OID vs overall system performances on high load databases.

От
"Eric Lauzon"
Дата:
What are the effect of having a table with arround 500 insert/update/delete on two to eight table in a time frame of 2
minutes24/24h, when you have oid enabled versus the same setup when you dont have oid? 

That deployment is done on a postgres with 8 to 9 databases, each having those 2 to 8 high load tables with oid
enabled.

Would the oid colum slow down table scan when you have over 20 millions row?

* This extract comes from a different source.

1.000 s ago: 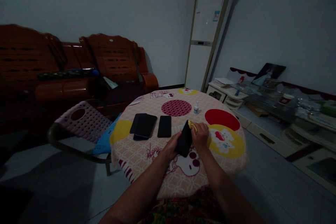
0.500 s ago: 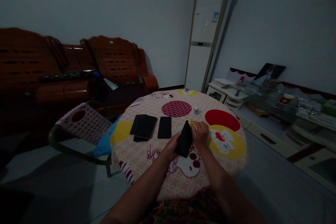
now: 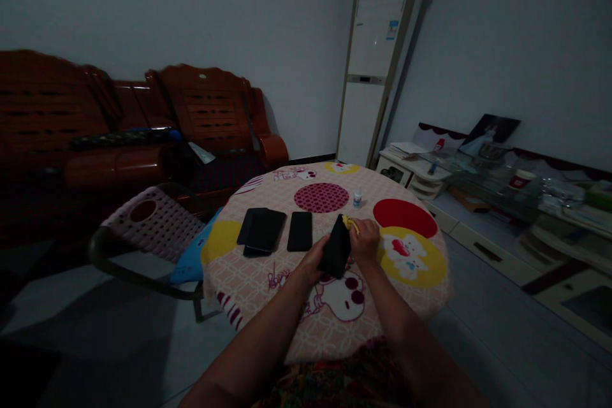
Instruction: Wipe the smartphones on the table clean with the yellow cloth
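Above the near half of the round worktop (image 3: 315,345), right of its middle, the person's left hand (image 3: 314,259) grips a black slab (image 3: 335,254) by its left side, fingers closed around it. The slab's long axis runs from the near edge toward the far edge, its far end leaning slightly right. At that end, the right hand's (image 3: 365,242) fingers pinch a yellow cloth (image 3: 351,224) (their tips are hard to make out). Toward the left edge lie a dark phone-like slab (image 3: 299,231) and two overlapping dark tablets (image 3: 266,233); a small bottle (image 3: 357,197) stands upright toward the far edge.
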Demonstrator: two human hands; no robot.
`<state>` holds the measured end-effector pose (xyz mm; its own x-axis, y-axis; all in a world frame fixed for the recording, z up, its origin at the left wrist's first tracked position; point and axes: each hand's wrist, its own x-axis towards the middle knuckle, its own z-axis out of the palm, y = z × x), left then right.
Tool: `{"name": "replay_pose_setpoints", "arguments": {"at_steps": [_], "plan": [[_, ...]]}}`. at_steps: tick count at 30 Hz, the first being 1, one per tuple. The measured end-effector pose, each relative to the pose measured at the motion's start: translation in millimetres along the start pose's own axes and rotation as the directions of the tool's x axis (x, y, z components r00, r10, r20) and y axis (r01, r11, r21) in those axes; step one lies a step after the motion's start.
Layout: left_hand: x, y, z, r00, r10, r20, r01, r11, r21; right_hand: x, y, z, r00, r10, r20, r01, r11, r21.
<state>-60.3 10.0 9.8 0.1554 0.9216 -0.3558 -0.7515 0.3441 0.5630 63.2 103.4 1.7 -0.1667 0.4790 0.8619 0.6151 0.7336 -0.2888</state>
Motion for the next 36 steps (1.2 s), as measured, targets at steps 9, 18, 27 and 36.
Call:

Would the cost of maintaining the oid column inside thoses high load tables when there is no oid reference used for
dataseeking costy for postgres ressources!? 



Eric Lauzon
[Recherche & Développement]
Above Sécurité / Above Security
Tél  : (450) 430-8166
Fax : (450) 430-1858

Re: OID vs overall system performances on high load

От
Andrew McMillan
Дата:
On Fri, 2005-05-27 at 13:05 -0400, Eric Lauzon wrote:
> What are the effect of having a table with arround 500
> insert/update/delete on two to eight table in a time frame of 2
> minutes 24/24h, when you have oid enabled versus the same setup when
> you dont have oid?
>
> That deployment is done on a postgres with 8 to 9 databases, each
> having those 2 to 8 high load tables with oid enabled.
>
> Would the oid colum slow down table scan when you have over 20
> millions row?
>
> Would the cost of maintaining the oid column inside thoses high load
> tables when there is no oid reference used for data seeking costy for
> postgres ressources!?

The OID column is an extra few bytes on each row.  If you don't have any
use for it (and let's face it: most of us don't), then create your
tables "without OID".

The amount of impact that it makes will depend on what the general row
size is.  If they are rows with a couple of integers then the size of an
OID column will be a significant portion of the size of each row, and
removing it will make the physical on-disk data size significantly
smaller.  If the size of the average row is (e.g.) 2k then the OID will
only be a very small fraction of the data, and removing it will only
make a small difference.

Regards,
                    Andrew McMillan.

-------------------------------------------------------------------------
Andrew @ Catalyst .Net .NZ  Ltd,  PO Box 11-053, Manners St,  Wellington
WEB: http://catalyst.net.nz/            PHYS: Level 2, 150-154 Willis St
DDI: +64(4)803-2201      MOB: +64(272)DEBIAN      OFFICE: +64(4)499-2267
             ... I want a COLOR T.V. and a VIBRATING BED!!!
-------------------------------------------------------------------------


Вложения

Re: OID vs overall system performances on high load

От
PFC
Дата:

> The OID column is an extra few bytes on each row.  If you don't have any
> use for it (and let's face it: most of us don't), then create your
> tables "without OID".


    Also there are some useful hacks using the oid which don't work if it
wraps around, thus preventing it from wrapping around by not using on
every table could be useful in some cases...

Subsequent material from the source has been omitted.